--- START ---
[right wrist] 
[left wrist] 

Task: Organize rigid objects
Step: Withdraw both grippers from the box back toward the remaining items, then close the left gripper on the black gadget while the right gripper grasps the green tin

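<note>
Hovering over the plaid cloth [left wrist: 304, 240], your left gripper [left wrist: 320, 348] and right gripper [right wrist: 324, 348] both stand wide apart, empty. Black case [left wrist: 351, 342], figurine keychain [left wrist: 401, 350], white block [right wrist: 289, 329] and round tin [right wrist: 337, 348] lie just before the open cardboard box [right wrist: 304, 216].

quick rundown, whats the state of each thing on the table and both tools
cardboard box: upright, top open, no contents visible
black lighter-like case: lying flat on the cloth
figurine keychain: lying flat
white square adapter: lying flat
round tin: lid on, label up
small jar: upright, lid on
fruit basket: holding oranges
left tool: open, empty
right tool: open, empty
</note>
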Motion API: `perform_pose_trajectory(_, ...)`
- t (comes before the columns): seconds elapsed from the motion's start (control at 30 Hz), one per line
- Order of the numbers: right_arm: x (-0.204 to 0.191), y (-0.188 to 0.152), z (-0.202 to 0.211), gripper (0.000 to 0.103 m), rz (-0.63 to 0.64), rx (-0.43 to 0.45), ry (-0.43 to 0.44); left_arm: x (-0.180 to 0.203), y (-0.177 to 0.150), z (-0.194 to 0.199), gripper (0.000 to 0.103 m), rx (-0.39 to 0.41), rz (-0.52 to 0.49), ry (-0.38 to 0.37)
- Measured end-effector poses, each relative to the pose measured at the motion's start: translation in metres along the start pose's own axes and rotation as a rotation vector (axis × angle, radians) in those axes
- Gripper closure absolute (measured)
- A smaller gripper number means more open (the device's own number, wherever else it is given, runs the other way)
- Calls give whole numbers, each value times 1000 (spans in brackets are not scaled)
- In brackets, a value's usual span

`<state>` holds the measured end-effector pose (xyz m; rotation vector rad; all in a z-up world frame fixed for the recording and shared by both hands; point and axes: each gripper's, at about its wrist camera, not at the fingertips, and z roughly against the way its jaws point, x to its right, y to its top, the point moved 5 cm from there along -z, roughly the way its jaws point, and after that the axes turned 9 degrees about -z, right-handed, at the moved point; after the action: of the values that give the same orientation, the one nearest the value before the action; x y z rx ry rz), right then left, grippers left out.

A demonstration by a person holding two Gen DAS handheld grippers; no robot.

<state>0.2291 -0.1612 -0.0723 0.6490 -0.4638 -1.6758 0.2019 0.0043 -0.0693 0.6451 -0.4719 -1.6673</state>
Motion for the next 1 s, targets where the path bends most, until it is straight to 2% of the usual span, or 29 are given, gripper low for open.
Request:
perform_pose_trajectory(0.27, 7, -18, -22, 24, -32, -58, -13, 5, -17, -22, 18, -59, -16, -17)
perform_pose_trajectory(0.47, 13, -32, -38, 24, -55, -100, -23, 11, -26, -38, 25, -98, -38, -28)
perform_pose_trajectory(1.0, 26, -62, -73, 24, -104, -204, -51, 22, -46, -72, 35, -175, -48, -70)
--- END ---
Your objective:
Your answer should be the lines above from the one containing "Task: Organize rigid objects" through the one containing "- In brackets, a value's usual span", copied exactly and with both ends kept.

Reply to the exercise:
Task: Organize rigid objects
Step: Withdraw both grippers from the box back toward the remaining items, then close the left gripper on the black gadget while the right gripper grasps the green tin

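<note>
Hovering over the plaid cloth [left wrist: 304, 240], your left gripper [left wrist: 320, 348] and right gripper [right wrist: 324, 348] both stand wide apart, empty. Black case [left wrist: 351, 342], figurine keychain [left wrist: 401, 350], white block [right wrist: 289, 329] and round tin [right wrist: 337, 348] lie just before the open cardboard box [right wrist: 304, 216].

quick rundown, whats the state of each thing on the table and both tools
cardboard box: upright, top open, no contents visible
black lighter-like case: lying flat on the cloth
figurine keychain: lying flat
white square adapter: lying flat
round tin: lid on, label up
small jar: upright, lid on
fruit basket: holding oranges
left tool: open, empty
right tool: open, empty
</note>
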Motion API: `perform_pose_trajectory(_, ...)`
- t (comes before the columns): seconds elapsed from the motion's start (control at 30 Hz), one per line
- Order of the numbers: right_arm: x (-0.204 to 0.191), y (-0.188 to 0.152), z (-0.202 to 0.211), gripper (0.000 to 0.103 m), rz (-0.63 to 0.64), rx (-0.43 to 0.45), ry (-0.43 to 0.44); left_arm: x (-0.180 to 0.203), y (-0.177 to 0.150), z (-0.194 to 0.199), gripper (0.000 to 0.103 m), rx (-0.39 to 0.41), rz (-0.52 to 0.49), ry (-0.38 to 0.37)
- Measured end-effector poses, each relative to the pose measured at the motion's start: translation in metres along the start pose's own axes and rotation as a rotation vector (axis × angle, radians) in those axes
- Gripper closure absolute (measured)
- A smaller gripper number means more open (the device's own number, wherever else it is given, runs the other way)
- Calls give whole numbers, each value times 1000 (spans in brackets are not scaled)
- In brackets, a value's usual span

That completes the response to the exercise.